### Problem statement
In the data below, one line contains "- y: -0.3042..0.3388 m" and a later one contains "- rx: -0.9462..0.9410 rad". Print both, with every line between them, exactly and alone.

==== Provided material

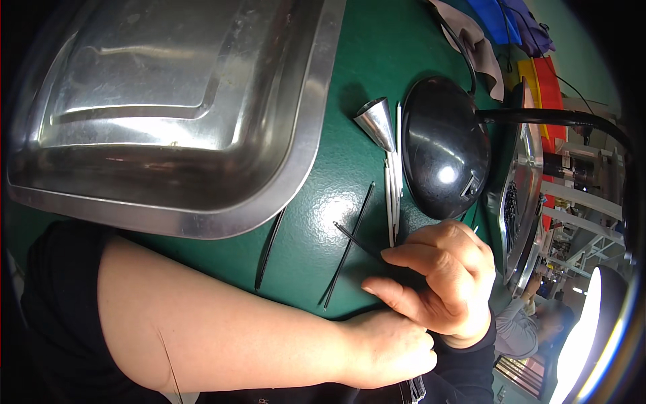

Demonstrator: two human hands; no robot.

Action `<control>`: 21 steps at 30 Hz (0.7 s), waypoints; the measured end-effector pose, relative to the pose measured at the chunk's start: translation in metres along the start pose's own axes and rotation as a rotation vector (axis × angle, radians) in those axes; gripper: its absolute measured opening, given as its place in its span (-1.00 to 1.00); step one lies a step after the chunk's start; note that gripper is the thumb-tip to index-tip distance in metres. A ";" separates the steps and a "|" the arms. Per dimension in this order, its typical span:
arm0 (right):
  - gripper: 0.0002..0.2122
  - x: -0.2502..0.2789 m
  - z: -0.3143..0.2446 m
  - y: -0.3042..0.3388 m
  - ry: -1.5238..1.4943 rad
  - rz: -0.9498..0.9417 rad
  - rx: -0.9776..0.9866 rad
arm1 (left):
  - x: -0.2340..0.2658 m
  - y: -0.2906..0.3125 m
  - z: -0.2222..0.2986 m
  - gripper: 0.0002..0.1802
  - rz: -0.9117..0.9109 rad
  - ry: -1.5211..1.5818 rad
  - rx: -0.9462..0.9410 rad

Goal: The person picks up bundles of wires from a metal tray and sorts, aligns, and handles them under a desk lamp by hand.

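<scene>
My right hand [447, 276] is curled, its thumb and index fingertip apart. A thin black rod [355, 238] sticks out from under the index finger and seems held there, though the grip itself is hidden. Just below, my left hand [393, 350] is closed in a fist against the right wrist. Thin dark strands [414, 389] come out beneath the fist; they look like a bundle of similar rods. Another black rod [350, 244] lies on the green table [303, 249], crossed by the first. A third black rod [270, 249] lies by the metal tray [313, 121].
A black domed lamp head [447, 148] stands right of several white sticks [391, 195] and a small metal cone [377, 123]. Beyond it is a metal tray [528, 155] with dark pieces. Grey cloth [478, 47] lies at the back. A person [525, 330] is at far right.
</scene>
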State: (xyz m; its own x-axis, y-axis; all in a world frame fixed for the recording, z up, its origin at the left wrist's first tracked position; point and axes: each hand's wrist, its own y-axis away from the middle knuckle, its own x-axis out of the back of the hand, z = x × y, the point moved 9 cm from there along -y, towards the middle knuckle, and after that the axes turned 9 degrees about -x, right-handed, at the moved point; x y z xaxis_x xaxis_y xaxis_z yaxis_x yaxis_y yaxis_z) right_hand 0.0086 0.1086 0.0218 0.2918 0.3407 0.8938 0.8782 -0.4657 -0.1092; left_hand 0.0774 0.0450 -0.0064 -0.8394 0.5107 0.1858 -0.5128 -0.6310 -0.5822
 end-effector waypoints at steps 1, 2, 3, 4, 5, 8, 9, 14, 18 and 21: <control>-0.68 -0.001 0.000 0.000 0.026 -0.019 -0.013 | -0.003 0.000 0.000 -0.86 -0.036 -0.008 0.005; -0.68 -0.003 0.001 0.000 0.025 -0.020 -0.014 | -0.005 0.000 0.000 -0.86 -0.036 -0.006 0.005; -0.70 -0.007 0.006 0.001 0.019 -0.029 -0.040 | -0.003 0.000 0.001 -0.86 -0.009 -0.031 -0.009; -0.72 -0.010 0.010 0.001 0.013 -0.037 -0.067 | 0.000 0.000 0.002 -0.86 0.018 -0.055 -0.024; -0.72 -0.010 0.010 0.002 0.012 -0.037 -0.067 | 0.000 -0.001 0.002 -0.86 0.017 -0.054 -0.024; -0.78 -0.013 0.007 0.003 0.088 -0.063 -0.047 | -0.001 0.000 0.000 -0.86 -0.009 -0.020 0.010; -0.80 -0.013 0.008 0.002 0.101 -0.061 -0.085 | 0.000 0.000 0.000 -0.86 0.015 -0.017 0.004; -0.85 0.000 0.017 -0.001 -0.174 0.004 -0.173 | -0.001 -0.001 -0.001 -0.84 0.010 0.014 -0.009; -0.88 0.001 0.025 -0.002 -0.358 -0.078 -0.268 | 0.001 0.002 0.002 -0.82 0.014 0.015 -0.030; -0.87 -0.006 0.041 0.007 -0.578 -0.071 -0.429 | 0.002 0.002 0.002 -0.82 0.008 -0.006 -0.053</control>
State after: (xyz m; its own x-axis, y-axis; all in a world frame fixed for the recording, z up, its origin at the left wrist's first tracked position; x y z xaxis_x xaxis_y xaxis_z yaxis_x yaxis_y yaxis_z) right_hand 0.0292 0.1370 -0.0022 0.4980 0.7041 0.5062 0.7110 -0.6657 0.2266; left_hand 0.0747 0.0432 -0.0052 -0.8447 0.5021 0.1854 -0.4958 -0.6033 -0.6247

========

### Your response
  - y: -0.3042..0.3388 m
  - ry: -1.5238..1.4943 rad
  - rz: -0.9498..0.9417 rad
  - rx: -0.9776..0.9866 rad
arm1 (left):
  - x: -0.2340..0.2658 m
  - y: -0.2906..0.3125 m
  - z: -0.2222..0.2986 m
  - gripper: 0.0002..0.1802
  - rz: -0.9117..0.9109 rad
  - ry: -1.5211..1.5818 rad
  - rx: -0.9462..0.9410 rad

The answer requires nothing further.